UNA CONCESSIONE CON PIÙ VINCOLI
Molto bene! Ora siamo finalmente vicini alla nuova concessione per l’A22, che ragionevolmente lo Stato assegnerà nei primi mesi del 2018, quando sarà concluso il percorso legislativo della finanziaria e i residui adempimenti amministrativi. Merito di tutti quanti si sono impegnati per arrivare fin qui.
C’è stato un grande lavoro corale, a partire dal «miracolo di Natale» 1996, quando Ferdinand Willeit, allora presidente dell’Autostrada, e tutti i soci — da Brennero a Modena — riuscirono a far scrivere in una legge italiana il loro sogno.
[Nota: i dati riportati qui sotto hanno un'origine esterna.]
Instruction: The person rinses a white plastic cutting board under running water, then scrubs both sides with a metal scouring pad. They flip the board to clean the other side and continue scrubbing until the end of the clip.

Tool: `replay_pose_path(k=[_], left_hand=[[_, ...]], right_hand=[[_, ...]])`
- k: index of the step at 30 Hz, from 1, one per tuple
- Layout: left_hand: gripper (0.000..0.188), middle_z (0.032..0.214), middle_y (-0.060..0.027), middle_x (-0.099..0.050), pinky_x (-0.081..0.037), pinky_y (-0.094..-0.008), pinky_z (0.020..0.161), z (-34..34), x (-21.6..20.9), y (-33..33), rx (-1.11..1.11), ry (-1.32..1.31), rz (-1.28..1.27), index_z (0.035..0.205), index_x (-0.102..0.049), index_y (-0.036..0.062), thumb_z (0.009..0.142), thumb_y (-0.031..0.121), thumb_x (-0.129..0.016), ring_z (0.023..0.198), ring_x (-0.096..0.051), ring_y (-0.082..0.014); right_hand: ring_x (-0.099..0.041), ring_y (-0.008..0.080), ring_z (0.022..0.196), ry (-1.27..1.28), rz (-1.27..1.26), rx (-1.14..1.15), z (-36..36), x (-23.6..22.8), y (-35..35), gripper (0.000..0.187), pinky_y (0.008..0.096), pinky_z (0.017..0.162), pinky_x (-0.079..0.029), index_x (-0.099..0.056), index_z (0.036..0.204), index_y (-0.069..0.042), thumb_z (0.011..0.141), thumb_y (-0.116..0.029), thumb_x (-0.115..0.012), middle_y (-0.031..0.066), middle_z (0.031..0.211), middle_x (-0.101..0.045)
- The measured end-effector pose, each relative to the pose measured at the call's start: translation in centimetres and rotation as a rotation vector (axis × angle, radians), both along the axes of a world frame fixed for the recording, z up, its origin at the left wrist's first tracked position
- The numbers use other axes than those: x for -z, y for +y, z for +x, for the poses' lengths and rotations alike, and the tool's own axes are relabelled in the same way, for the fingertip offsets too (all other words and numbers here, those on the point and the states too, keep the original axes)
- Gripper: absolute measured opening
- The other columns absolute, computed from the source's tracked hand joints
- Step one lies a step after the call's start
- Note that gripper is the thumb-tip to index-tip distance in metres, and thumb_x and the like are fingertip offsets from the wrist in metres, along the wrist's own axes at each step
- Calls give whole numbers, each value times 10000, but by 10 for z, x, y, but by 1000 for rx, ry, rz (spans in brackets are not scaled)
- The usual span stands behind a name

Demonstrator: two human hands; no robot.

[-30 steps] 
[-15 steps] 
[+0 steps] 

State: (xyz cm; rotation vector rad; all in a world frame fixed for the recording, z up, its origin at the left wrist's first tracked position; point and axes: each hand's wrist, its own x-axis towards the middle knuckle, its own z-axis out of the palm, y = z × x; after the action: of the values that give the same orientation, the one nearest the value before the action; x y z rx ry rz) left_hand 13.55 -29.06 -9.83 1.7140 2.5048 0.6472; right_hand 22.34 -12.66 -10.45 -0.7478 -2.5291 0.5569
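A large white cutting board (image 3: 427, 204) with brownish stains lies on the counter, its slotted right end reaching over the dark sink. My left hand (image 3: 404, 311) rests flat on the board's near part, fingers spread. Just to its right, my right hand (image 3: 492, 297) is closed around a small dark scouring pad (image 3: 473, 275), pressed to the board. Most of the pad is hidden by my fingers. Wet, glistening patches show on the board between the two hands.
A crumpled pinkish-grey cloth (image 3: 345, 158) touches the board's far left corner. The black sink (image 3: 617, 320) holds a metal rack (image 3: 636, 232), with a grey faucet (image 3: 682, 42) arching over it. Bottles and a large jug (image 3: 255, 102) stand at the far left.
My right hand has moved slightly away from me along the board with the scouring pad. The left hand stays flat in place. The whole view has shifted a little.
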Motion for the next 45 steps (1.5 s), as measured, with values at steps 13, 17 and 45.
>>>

Quello di un’arteria autostradale che finanzia (da sola) una ferrovia strategica per l’Europa. Quello di una società per azioni che rinuncia ai suoi utili per il bene comune. In cambio volevano — e «politicamente» avevano ricevuto un avallo — cinquant’anni di concessione dopo il 2005, con scadenza al 2055. Ma la legge garantì solo la possibilità di accantonare gli utili in esenzione d’imposta e la proprietà del «tesoretto». I fiduciari erano: Romano Prodi, al suo primo governo, e Neil Kinnock (Regno Unito), commissario ai Trasporti della Ue. Poi le cose andarono diversamente, come sappiamo. Per beghe italiane, specie con D’Alema, e per contrasti europei, prevalentemente di marca francese.
Noi arriviamo ora, dopo un percorso di due decenni, a ottenere 30 anni con scadenza 2044, ed esultare è d’obbligo. Ci sono tuttavia più vincoli: la società deve diventare pubblica; la concessione non è della società ma degli enti pubblici soci; il carico sul bilancio degli adempimenti concessori è gravoso, al limite del sopportabile. Con un risvolto poco visibile: qualora la società non ce la facesse, il «rosso» eventuale sarebbe a carico della fiscalità generale. Cioè pagheremmo noi. C’è anche da mettere in conto la minore efficienza di una società pubblica rispetto a quella — sia pure parzialmente — privata. Specialmente nella gestione del personale.
Rimane aperta infine la questione dei soci privati: vanno liquidati prima del rilascio della concessione da parte del governo e c’è rimasto poco tempo. Non è detto che un prossimo governo lo farebbe, o che lo farebbe così. Quindi la posizione negoziale dei privati è forte: gli enti pubblici devono acquistare per forza e di corsa. Credo che abbia ragione Hans Berger, senatore Svp, quando dice: «La politica non si intrometta nei passaggi tecnici che seguiranno l’approvazione del decreto fiscale. Solo così entro gennaio potremo dare atto alla concessione in-house».